• [What the task requires]:
In the material below, list every line carrying the string "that".

● ● ●

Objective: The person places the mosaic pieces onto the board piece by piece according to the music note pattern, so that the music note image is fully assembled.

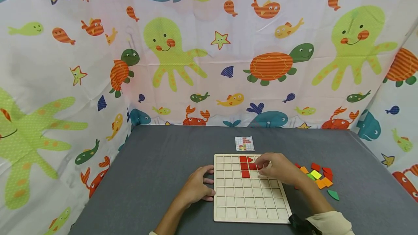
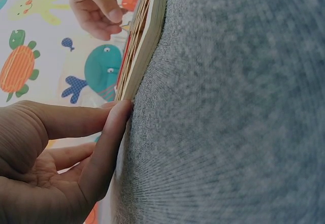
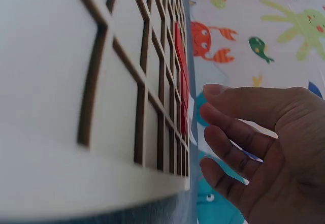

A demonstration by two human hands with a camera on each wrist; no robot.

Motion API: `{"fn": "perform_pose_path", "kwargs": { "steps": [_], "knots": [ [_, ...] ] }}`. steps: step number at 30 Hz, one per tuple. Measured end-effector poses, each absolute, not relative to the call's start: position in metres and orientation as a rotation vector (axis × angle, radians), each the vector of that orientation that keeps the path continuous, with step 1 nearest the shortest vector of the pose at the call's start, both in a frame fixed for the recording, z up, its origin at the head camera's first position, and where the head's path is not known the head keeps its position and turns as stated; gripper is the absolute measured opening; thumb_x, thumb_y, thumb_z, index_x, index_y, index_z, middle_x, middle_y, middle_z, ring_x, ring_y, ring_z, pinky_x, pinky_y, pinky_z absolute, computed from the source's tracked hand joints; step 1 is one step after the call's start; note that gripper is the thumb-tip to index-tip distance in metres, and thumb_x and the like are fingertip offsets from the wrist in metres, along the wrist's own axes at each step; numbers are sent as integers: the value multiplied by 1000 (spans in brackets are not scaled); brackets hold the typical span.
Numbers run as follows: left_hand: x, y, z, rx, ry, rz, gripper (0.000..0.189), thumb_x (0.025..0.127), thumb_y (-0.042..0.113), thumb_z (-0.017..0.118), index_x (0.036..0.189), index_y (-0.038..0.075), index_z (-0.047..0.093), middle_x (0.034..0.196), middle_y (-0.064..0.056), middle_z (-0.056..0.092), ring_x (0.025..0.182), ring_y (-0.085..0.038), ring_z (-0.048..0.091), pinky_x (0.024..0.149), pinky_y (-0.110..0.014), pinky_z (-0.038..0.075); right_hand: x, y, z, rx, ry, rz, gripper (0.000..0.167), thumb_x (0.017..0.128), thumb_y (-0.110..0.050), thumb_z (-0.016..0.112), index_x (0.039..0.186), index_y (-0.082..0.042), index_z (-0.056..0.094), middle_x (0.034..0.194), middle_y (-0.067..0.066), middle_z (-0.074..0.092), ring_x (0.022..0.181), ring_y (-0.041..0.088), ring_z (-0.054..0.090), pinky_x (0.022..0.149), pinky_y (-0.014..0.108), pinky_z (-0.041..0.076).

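Observation:
A pale wooden grid board [image 1: 230,191] lies on the grey table, with several red pieces [image 1: 245,173] set in cells near its far edge. One of these is a small red triangle [image 1: 250,159]. My left hand [image 1: 195,186] rests against the board's left side, thumb and fingers touching the edge [image 2: 144,51]. Over the board's far right part is my right hand [image 1: 277,168], fingertips close beside a red piece [image 1: 253,166]. In the right wrist view its thumb and fingers [image 3: 236,135] are loosely bent, and nothing shows between them.
Loose red, orange, yellow and green pieces [image 1: 321,183] lie to the right of the board, partly behind the right forearm. A small printed card [image 1: 245,143] lies beyond the board. A sea-animal curtain [image 1: 228,93] hangs around the table's back and sides.

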State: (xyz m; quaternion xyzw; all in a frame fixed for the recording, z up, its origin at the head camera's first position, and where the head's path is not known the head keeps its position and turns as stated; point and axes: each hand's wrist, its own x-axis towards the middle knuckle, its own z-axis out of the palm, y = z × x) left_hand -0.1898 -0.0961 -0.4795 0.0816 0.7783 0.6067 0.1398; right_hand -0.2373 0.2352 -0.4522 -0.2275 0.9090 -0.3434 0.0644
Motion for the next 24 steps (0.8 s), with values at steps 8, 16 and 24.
{"fn": "perform_pose_path", "kwargs": {
  "steps": [8,16,24],
  "knots": [
    [-190,-96,-479,226,2239,1753,87,73,-26,77,152,0,51,145,-20,53,110,-30,67,60,-40,68,-234,259,-454,-543,2806,-1055,24,95,-17,79,118,-10,77,102,-1,72,92,16,62,75,28,58],
    [-190,-96,-480,234,2233,1759,87,73,-26,77,153,0,50,146,-20,53,111,-30,67,60,-40,68,-231,281,-452,-436,2848,-1097,29,94,-18,80,121,-6,76,101,1,72,94,19,62,74,29,57],
    [-191,-96,-480,235,2231,1760,88,74,-25,77,153,1,50,146,-19,53,113,-31,66,60,-40,68,-234,308,-453,-388,2878,-1104,33,96,-23,80,125,-7,74,109,3,75,98,20,65,75,27,59]
  ]
}}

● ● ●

• [Output for this exercise]:
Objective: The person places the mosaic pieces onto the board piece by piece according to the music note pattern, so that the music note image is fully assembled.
Motion API: `{"fn": "perform_pose_path", "kwargs": { "steps": [_], "knots": [ [_, ...] ] }}`. steps: step number at 30 Hz, one per tuple. Measured end-effector poses, each absolute, not relative to the call's start: position in metres and orientation as a rotation vector (axis × angle, radians), each the vector of that orientation that keeps the path continuous, with step 1 nearest the shortest vector of the pose at the call's start, both in a frame fixed for the recording, z up, its origin at the head camera's first position, and where the head's path is not known the head keeps its position and turns as stated; gripper is the absolute measured opening; thumb_x, thumb_y, thumb_z, index_x, index_y, index_z, middle_x, middle_y, middle_z, ring_x, ring_y, ring_z, pinky_x, pinky_y, pinky_z absolute, computed from the source's tracked hand joints; step 1 is one step after the call's start; note that gripper is the thumb-tip to index-tip distance in metres, and thumb_x and the like are fingertip offsets from the wrist in metres, along the wrist's own axes at each step; numbers are sent as integers: the value multiplied by 1000 (spans in brackets are not scaled); brackets hold the typical span.

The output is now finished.